Maybe isParent() or possibleParent() then? I'd go with possibleParent(), as there's one catch to how this method works - in a few specific cases, it'd be very hard/impossible to determine if the parent really should match or not. In those cases, it returns true to make sure you don't miss any directory. In other words, calling this function doesn't give you 100% guarantee the path is a parent (that's OK for the designed usage, but should be reflected in the name).

jonschlinkert commented 8 years ago

in a few specific cases, it'd be very hard/impossible to determine if the parent really should match or not.

can you give some examples? I'm mostly just curious. thx

MartinKolarik commented 8 years ago

Situations when a / might, or might not be there, or might be there multiple times - any extglob pattern with / inside, and [:punct:], [![:alnum:]], [![:alpha:]], [![:blank:]], [![:digit:]], [![:lower:]], [![:upper:]], [![:word:]], and [![:xdigit:]] classes.
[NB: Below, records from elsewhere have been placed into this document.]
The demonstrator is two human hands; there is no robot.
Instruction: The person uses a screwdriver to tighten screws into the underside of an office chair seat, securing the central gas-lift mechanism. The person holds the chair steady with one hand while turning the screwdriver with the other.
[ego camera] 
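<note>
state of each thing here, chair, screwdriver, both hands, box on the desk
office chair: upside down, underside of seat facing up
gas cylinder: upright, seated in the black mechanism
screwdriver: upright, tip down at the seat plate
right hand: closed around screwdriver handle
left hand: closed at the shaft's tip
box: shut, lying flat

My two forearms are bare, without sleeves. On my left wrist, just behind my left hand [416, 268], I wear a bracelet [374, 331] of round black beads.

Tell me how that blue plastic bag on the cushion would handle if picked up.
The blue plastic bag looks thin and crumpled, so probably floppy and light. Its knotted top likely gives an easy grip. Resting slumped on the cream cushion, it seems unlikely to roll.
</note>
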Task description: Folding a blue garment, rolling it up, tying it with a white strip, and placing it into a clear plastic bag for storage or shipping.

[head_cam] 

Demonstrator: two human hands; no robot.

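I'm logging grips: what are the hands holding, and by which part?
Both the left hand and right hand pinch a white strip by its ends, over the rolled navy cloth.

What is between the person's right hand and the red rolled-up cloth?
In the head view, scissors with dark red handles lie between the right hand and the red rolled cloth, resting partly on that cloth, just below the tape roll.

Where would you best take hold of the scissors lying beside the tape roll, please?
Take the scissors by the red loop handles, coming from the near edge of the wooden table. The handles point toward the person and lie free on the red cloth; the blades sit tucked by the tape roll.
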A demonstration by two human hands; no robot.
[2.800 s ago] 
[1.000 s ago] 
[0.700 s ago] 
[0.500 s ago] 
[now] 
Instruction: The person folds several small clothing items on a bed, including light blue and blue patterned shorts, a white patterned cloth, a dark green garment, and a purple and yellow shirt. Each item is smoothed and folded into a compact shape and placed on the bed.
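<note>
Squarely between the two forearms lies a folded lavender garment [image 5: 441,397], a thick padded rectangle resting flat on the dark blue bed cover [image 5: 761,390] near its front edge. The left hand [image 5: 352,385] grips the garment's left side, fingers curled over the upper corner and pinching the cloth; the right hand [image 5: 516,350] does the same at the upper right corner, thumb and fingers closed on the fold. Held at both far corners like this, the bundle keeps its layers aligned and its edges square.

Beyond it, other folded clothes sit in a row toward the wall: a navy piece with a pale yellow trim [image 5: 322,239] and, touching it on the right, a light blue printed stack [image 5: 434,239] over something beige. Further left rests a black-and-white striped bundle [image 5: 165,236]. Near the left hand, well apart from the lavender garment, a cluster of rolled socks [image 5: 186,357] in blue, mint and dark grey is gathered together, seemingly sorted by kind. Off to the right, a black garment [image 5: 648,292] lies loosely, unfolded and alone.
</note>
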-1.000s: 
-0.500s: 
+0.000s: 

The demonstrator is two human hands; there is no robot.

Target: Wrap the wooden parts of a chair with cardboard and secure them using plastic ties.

If a path part contains any of these, it is replaced with **. E.g., aaa/bbb/cc+(d/e) is transformed to aaa/bbb/**.

jonschlinkert commented 8 years ago

closing since this isn't necessarily and issue, and I think the important parts have been split into other issues. @MartinKolarik feel free to open another issue if necessary

trusktr commented 6 years ago

In case someone stumbles here, you can do this in Node to get an exact path at the beginning:

        __dirname + '/src/**/*.js',

rather than trying to use only a pure glob, like

'**/src/**/*.js'

because then, even though there may be only one src folder in your project, it isn't a guarantee.